キラキラ
第22章 1ミリのユウキ
「これで、全員かな」
潤が、グランドで遊ぶ園児たちを見つめながら、ほっとしたように呟いて、俺に向き直った。
「じゃ、俺、室内の園児見てくるから、櫻井先生グランドよろしくお願いしますね」
「え?」
にっこり笑って、颯爽と去って行きかけた潤の腕を、慌ててつかんだ。
「ちょっ……潤!」
待て待て待て!
説明してくれ!
今、一番状況が分かってるのは多分この男だ。
何がなんだかわからない俺に、是非とも一から説明してほしい。
ところが、焦ってる俺を冷ややかに見つめた潤は、腕をそっとはずしながら
「……ここでは松本先生だろ」
と、真顔で言い返してきた。
う……
怖い顔。
表情のない潤の顔は、キョーレツだ。
低い声も、なにもかも迫力ある。
俺の方が年上なのに。
だけど、怯んでもいられない。
俺は、潤の怪訝な目を、しっかり見つめ返した。
「ま、松本先生。どーいうことか説明して?」
「なにを」
「これ、なんの番組の企画?カメラはどこ?」
矢継ぎ早に問いかけると、潤は、一瞬ぽかんという顔をした。
「マネージャーと連絡がとれなくて……」
マジで困ってさあ…と続けようとしたら、
「言ってる意味がわからない」
ぽかんとしていた潤は、取るに足らない話と判断したのか。
めんどくさそうにバッサリ話を切った。
そして、
「まだ寝ぼけてるの?櫻井先生」
言い捨てて、潤は、俺を置いてさっさと建物に入っていってしまった。
……潤?
呆気にとられて、その後ろ姿を見送る。
……こんな強気なあいつ見たことない。
こんな、冷ややかな表情、俺に向けたことない。
……まるで別人のようだ。
茫然としてその場に立ちすくんでいたら、ジャージのすそをちょいちょいと誰かに引っ張られた。
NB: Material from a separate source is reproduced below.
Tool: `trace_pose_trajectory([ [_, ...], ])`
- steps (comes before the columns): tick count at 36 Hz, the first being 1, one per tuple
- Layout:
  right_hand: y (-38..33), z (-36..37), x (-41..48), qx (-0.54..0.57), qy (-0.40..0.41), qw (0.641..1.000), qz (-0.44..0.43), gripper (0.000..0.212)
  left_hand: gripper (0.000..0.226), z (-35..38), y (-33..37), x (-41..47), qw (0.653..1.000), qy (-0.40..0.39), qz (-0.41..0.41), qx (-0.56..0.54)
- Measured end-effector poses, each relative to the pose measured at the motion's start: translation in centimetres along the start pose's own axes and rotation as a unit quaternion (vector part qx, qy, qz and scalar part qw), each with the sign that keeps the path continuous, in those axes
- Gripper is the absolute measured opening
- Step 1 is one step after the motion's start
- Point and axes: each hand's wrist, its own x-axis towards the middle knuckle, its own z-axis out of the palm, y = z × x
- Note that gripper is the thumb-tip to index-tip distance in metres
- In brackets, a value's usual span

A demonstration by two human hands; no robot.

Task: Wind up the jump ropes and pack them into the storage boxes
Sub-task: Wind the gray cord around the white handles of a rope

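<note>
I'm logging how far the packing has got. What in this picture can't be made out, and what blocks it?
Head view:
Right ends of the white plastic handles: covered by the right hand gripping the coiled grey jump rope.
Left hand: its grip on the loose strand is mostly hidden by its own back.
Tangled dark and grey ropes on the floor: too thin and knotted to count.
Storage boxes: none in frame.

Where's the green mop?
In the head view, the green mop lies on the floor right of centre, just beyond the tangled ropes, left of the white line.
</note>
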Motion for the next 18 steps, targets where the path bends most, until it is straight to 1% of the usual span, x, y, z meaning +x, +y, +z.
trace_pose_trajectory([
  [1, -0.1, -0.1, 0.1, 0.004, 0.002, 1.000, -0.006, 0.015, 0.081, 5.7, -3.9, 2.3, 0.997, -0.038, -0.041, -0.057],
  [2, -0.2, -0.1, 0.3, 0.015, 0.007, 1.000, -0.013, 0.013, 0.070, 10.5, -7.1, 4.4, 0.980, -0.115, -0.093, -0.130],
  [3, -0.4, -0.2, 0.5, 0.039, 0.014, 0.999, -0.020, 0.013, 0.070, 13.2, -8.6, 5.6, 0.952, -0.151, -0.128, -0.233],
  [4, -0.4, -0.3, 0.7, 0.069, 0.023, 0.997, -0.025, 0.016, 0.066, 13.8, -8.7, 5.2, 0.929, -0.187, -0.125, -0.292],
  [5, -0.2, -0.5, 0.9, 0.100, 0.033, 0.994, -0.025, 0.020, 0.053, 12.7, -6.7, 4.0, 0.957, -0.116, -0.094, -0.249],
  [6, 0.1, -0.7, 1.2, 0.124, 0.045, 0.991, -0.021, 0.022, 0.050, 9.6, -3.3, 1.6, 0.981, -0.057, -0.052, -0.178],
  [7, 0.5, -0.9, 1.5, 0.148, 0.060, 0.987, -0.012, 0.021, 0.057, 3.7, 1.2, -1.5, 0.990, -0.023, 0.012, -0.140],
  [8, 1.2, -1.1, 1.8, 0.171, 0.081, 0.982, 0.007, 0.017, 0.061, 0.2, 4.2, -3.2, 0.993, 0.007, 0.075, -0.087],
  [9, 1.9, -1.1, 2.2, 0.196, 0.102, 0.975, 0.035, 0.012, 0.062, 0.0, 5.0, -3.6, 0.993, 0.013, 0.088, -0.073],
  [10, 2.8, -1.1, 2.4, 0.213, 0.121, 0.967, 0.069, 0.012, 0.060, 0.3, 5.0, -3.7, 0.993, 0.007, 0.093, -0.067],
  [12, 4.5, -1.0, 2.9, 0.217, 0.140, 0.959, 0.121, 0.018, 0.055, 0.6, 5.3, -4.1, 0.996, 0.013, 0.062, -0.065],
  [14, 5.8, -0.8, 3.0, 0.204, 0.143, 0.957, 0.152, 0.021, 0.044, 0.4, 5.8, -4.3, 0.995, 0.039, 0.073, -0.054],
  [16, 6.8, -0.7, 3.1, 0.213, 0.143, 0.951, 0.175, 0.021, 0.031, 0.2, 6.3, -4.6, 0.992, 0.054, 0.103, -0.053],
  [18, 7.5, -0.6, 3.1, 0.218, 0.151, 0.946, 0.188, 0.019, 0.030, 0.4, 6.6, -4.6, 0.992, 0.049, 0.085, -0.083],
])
「?」と視線をおとしたら、小さな手に、真ん丸の泥団子をのせて、ふにゃあっと笑う園児。
…………!
息をのんだ。
「さくらい先生、これあげる」
にっこり笑って、差し出された団子。
年齢にしたら、完成度の高い団子を作成したと思われる男の子。
ふにゃふにゃした笑顔と、たれ目。
鼻筋だけは、すっと通っていて、整った顔立ちをしてる。
見覚えのある面影をもつその子の胸には、
おおのさとし
と、マジックでかかれたチューリップの名札がぶら下がっていた。